## Exercise description
Line by line, retype the data exactly as it is given.

*** Given data Section Begins ***

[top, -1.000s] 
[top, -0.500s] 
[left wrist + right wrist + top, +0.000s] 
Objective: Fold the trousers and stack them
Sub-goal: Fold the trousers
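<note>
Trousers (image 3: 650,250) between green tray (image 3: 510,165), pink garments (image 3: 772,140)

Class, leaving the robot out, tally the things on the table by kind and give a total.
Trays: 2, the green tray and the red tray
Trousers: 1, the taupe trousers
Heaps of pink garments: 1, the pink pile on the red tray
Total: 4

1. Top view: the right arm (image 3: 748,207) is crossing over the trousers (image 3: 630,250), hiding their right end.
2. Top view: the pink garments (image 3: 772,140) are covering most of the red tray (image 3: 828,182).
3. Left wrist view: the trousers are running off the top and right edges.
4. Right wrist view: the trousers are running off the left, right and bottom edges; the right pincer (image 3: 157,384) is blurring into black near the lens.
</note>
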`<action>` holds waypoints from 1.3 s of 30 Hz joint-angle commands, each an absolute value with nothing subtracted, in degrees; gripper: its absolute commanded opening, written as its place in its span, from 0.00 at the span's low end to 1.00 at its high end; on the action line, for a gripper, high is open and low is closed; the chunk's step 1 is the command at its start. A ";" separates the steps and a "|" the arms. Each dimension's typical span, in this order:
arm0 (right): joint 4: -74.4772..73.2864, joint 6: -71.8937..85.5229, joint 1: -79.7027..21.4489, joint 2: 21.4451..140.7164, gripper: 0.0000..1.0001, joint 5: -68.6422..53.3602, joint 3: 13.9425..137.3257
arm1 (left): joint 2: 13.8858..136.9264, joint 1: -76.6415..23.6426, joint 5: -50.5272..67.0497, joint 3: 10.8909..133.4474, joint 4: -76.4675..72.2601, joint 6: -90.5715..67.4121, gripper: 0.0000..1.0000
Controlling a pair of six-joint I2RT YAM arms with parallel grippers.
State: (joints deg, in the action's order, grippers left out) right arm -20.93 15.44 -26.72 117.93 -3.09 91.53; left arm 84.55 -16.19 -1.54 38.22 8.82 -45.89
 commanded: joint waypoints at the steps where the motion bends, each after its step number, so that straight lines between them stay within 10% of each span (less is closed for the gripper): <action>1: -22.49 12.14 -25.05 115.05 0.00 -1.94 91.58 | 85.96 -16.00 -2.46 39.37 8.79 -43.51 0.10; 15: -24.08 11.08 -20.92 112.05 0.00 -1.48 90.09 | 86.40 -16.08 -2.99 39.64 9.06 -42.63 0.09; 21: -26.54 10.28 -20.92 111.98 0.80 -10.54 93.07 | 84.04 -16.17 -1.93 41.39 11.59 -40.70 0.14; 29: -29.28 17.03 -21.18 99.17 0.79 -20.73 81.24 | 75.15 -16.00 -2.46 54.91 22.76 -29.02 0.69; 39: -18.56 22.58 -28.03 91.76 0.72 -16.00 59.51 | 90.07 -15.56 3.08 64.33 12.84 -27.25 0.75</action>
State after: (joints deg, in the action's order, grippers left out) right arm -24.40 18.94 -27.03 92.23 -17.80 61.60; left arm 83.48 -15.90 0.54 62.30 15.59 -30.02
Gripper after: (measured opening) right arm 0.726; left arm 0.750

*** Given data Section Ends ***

## Written answer
[top, -1.000s] 
[top, -0.500s] 
[left wrist + right wrist + top, +0.000s] 
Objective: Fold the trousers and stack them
Sub-goal: Fold the trousers
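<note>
Trousers (image 3: 650,250) between green tray (image 3: 510,165), pink garments (image 3: 772,140)

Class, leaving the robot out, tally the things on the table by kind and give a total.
Trays: 2, the green tray and the red tray
Trousers: 1, the taupe trousers
Heaps of pink garments: 1, the pink pile on the red tray
Total: 4

1. Top view: the right arm (image 3: 748,207) is crossing over the trousers (image 3: 630,250), hiding their right end.
2. Top view: the pink garments (image 3: 772,140) are covering most of the red tray (image 3: 828,182).
3. Left wrist view: the trousers are running off the top and right edges.
4. Right wrist view: the trousers are running off the left, right and bottom edges; the right pincer (image 3: 157,384) is blurring into black near the lens.
</note>
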`<action>` holds waypoints from 1.3 s of 30 Hz joint-angle commands, each an absolute value with nothing subtracted, in degrees; gripper: its absolute commanded opening, written as its place in its span, from 0.00 at the span's low end to 1.00 at its high end; on the action line, for a gripper, high is open and low is closed; the chunk's step 1 is the command at its start. A ";" separates the steps and a "|" the arms. Each dimension's typical span, in this order:
arm0 (right): joint 4: -74.4772..73.2864, joint 6: -71.8937..85.5229, joint 1: -79.7027..21.4489, joint 2: 21.4451..140.7164, gripper: 0.0000..1.0001, joint 5: -68.6422..53.3602, joint 3: 13.9425..137.3257
arm1 (left): joint 2: 13.8858..136.9264, joint 1: -76.6415..23.6426, joint 5: -50.5272..67.0497, joint 3: 10.8909..133.4474, joint 4: -76.4675..72.2601, joint 6: -90.5715..67.4121, gripper: 0.0000..1.0000
Controlling a pair of six-joint I2RT YAM arms with parallel grippers.
State: (joints deg, in the action's order, grippers left out) right arm -20.93 15.44 -26.72 117.93 -3.09 91.53; left arm 84.55 -16.19 -1.54 38.22 8.82 -45.89
 commanded: joint waypoints at the steps where the motion bends, each after its step number, so that straight lines between them stay within 10% of each span (less is closed for the gripper): <action>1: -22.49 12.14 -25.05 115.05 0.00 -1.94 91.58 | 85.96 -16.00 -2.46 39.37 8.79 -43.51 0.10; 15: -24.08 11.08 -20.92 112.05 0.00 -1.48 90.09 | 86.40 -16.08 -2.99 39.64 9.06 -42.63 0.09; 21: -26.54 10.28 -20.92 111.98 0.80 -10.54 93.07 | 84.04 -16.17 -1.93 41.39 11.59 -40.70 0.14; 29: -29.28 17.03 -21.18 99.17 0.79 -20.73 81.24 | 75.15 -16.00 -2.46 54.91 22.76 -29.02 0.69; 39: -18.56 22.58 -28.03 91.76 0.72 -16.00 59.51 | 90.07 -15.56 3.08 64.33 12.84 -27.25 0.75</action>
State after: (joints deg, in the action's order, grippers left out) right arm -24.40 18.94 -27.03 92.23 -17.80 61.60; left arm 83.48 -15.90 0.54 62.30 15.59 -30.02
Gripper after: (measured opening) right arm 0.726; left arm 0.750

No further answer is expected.